The Mirror Stage

  • Dates
    2024 - Ongoing
  • Author
  • Location Chongqing, China

The project documents and fictionalizes the retired life of my parents, a typical working-class family in Chongqing. It materializes Lacan’s theory of the mirror stage and transforms the lens into an infant gaze, exploring the family as his first mirrors.

During home visits in recent years, I was struck by the aging of my parents, a typical working-class family in the city of Chongqing, and came up with the idea of documenting their retired lives. Observing them evokes an intense feeling of strangeness. They are so far removed from the vivid image of the caregivers and protectors in my memory and their relationship has grown alienated and unfamiliar. At the same time, what I have inherited from them feels more present than ever. Beliefs, desires, expectations, and fears are passed down through generations in an almost mirrored way.

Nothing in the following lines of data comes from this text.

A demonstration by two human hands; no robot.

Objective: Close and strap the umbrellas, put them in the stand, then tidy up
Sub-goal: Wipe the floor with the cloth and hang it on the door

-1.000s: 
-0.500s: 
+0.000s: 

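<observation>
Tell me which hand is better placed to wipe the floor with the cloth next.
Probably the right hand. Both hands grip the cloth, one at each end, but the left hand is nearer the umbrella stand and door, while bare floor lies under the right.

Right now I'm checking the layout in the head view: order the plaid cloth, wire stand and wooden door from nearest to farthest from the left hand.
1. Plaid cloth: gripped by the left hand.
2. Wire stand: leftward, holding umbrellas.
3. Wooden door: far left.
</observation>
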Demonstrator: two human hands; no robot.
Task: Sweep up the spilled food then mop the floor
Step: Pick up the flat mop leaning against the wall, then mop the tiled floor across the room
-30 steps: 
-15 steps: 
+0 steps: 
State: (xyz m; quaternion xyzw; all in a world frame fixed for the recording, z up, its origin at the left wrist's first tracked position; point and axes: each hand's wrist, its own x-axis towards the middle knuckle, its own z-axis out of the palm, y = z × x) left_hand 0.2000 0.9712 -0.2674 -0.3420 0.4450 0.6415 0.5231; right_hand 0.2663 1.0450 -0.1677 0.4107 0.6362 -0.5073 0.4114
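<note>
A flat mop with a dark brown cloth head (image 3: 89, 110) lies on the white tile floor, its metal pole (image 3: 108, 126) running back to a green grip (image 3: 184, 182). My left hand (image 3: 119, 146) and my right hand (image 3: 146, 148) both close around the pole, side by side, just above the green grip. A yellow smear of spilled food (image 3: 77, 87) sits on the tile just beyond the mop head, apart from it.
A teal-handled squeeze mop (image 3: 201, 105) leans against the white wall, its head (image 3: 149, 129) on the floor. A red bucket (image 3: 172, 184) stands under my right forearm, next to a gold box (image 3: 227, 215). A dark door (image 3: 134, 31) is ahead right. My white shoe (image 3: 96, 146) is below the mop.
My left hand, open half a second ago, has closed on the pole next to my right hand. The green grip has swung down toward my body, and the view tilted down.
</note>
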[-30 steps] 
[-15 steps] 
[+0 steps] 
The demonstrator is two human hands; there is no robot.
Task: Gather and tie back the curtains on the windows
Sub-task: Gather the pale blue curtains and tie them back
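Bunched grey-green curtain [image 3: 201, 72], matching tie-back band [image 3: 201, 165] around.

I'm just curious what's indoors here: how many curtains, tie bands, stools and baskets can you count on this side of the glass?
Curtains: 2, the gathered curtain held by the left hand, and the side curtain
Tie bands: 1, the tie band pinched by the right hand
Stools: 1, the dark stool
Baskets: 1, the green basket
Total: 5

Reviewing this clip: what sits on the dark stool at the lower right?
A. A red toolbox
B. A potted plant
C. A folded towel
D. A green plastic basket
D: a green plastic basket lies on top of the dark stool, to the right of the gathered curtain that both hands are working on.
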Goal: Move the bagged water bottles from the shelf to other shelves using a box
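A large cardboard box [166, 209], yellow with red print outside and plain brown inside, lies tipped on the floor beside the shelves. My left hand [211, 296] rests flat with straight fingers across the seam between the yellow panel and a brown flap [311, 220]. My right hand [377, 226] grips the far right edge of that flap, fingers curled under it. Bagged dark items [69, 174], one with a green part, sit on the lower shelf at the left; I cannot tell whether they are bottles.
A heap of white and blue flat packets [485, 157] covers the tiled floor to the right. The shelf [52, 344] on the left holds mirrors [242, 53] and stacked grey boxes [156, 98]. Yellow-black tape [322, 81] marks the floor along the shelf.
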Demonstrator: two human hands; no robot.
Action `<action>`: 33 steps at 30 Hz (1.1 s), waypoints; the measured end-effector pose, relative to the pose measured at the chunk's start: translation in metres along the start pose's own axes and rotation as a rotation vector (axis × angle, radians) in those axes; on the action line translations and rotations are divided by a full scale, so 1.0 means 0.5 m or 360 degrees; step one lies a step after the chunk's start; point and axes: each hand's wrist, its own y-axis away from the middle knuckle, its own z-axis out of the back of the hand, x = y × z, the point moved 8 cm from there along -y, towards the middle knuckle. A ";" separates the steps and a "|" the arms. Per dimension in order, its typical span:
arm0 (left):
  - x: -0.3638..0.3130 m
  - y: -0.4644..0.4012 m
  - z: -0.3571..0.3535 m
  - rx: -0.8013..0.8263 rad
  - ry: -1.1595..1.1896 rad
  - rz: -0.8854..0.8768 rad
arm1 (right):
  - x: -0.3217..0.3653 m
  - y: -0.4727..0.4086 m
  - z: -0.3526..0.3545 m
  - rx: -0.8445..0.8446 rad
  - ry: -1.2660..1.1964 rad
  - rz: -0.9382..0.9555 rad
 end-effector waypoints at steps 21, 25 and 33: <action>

The project begins by referencing Jacques Lacan’s theory of the mirror stage, in which the infant develops a perception of selfhood, with the faces of parents serving as his first mirrors. I materialize Lacan’s theory by transforming the bodies of my parents into a constellation of mirrors that reflect one another. The mirrored bodies evoke the way an infant perceives the world around him before the fragmented pieces of his own body are integrated into a coherent whole. In this context, the lens I directed at my parents became the gaze of an infant, exploring the family as their first world. This gaze is far from a neutral observer, as the unconscious always alters and fictionalizes in an unexpected way.